PROMPT:
The full listing should be transcribed verbatim.

DATA SHOWN:
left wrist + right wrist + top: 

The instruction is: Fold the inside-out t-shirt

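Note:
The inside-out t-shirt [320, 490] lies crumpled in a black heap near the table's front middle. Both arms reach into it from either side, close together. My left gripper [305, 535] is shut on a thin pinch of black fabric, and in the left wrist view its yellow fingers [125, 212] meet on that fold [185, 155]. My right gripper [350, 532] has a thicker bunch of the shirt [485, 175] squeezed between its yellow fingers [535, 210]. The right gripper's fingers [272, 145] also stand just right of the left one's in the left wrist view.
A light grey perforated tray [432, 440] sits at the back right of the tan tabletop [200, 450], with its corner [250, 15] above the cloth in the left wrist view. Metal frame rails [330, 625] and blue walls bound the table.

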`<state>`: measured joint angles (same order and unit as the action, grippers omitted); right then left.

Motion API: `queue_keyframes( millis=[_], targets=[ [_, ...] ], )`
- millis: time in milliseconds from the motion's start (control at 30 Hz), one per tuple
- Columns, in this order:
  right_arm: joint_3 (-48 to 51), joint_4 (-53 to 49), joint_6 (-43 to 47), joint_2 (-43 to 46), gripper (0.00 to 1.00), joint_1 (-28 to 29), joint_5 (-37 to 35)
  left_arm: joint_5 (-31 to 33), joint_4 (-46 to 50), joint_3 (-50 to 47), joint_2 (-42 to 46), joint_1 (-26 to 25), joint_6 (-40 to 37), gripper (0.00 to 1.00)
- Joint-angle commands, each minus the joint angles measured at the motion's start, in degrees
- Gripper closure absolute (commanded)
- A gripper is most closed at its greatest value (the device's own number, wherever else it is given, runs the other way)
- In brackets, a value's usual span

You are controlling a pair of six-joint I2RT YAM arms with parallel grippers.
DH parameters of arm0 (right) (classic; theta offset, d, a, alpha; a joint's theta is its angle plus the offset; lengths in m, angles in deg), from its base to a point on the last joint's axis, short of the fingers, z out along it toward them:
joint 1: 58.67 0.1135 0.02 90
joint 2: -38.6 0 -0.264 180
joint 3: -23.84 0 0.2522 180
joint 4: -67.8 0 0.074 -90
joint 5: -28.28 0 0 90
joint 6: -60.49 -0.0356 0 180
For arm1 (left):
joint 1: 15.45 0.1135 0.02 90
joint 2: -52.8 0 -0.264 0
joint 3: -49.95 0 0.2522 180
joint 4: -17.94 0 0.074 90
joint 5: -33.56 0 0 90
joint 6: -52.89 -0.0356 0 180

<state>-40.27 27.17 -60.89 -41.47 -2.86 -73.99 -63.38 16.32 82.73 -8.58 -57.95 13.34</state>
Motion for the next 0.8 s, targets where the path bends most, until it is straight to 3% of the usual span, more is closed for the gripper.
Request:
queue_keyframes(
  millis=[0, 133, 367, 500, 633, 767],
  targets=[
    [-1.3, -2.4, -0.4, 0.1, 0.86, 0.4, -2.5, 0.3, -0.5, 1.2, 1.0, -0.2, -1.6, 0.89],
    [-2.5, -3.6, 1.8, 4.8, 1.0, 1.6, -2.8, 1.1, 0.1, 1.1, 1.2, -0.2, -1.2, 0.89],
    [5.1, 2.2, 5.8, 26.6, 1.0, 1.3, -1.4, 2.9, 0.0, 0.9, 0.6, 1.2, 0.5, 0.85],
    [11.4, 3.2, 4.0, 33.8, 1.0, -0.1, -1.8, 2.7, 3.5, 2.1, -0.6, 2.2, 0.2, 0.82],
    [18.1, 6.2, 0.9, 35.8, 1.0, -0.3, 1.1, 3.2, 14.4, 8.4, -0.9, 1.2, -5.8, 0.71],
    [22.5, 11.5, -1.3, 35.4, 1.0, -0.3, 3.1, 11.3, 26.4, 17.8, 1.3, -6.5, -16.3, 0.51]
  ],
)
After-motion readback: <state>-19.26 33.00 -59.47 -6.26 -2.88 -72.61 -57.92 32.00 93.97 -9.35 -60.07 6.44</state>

RESPONSE TO THIS EXERCISE:
left wrist + right wrist + top: 

The instruction is: Fold the inside-out t-shirt

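Note:
The inside-out t-shirt [320, 490] lies crumpled in a black heap near the table's front middle. Both arms reach into it from either side, close together. My left gripper [305, 535] is shut on a thin pinch of black fabric, and in the left wrist view its yellow fingers [125, 212] meet on that fold [185, 155]. My right gripper [350, 532] has a thicker bunch of the shirt [485, 175] squeezed between its yellow fingers [535, 210]. The right gripper's fingers [272, 145] also stand just right of the left one's in the left wrist view.
A light grey perforated tray [432, 440] sits at the back right of the tan tabletop [200, 450], with its corner [250, 15] above the cloth in the left wrist view. Metal frame rails [330, 625] and blue walls bound the table.
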
`<state>`: measured joint angles (same order and unit as the action, grippers omitted); right then left.

Motion API: `queue_keyframes( millis=[_], targets=[ [_, ...] ], )`
- millis: time in milliseconds from the motion's start (control at 30 Hz), one per tuple
- Columns, in this order:
  right_arm: joint_3 (-48 to 51), joint_4 (-53 to 49), joint_6 (-43 to 47), joint_2 (-43 to 46), gripper (0.00 to 1.00), joint_1 (-28 to 29), joint_5 (-37 to 35)
  left_arm: joint_5 (-31 to 33), joint_4 (-46 to 50), joint_3 (-50 to 47), joint_2 (-42 to 46), joint_1 (-26 to 25), joint_6 (-40 to 37), gripper (0.00 to 1.00)
- Joint-angle commands, each minus the joint angles measured at the motion's start, in degrees
- Gripper closure absolute (commanded)
- A gripper is most closed at its greatest value (the device's own number, wherever else it is given, runs the other way)
- In brackets, a value's usual span

You are controlling a pair of six-joint I2RT YAM arms with parallel grippers.
DH parameters of arm0 (right) (classic; theta offset, d, a, alpha; a joint's theta is its angle plus the offset; lengths in m, angles in deg), from its base to a point on the last joint's axis, short of the fingers, z out along it toward them:
joint 1: 58.67 0.1135 0.02 90
joint 2: -38.6 0 -0.264 180
joint 3: -23.84 0 0.2522 180
joint 4: -67.8 0 0.074 -90
joint 5: -28.28 0 0 90
joint 6: -60.49 -0.0356 0 180
For arm1 (left):
joint 1: 15.45 0.1135 0.02 90
joint 2: -52.8 0 -0.264 0
joint 3: -49.95 0 0.2522 180
joint 4: -17.94 0 0.074 90
joint 5: -33.56 0 0 90
joint 6: -52.89 -0.0356 0 180

<state>-40.27 27.17 -60.89 -41.47 -2.86 -73.99 -63.38 16.32 82.73 -8.58 -57.95 13.34</state>
Motion for the next 0.8 s, targets where the path bends most, until it is straight to 3% of the usual span, more is closed for the gripper.
Request:
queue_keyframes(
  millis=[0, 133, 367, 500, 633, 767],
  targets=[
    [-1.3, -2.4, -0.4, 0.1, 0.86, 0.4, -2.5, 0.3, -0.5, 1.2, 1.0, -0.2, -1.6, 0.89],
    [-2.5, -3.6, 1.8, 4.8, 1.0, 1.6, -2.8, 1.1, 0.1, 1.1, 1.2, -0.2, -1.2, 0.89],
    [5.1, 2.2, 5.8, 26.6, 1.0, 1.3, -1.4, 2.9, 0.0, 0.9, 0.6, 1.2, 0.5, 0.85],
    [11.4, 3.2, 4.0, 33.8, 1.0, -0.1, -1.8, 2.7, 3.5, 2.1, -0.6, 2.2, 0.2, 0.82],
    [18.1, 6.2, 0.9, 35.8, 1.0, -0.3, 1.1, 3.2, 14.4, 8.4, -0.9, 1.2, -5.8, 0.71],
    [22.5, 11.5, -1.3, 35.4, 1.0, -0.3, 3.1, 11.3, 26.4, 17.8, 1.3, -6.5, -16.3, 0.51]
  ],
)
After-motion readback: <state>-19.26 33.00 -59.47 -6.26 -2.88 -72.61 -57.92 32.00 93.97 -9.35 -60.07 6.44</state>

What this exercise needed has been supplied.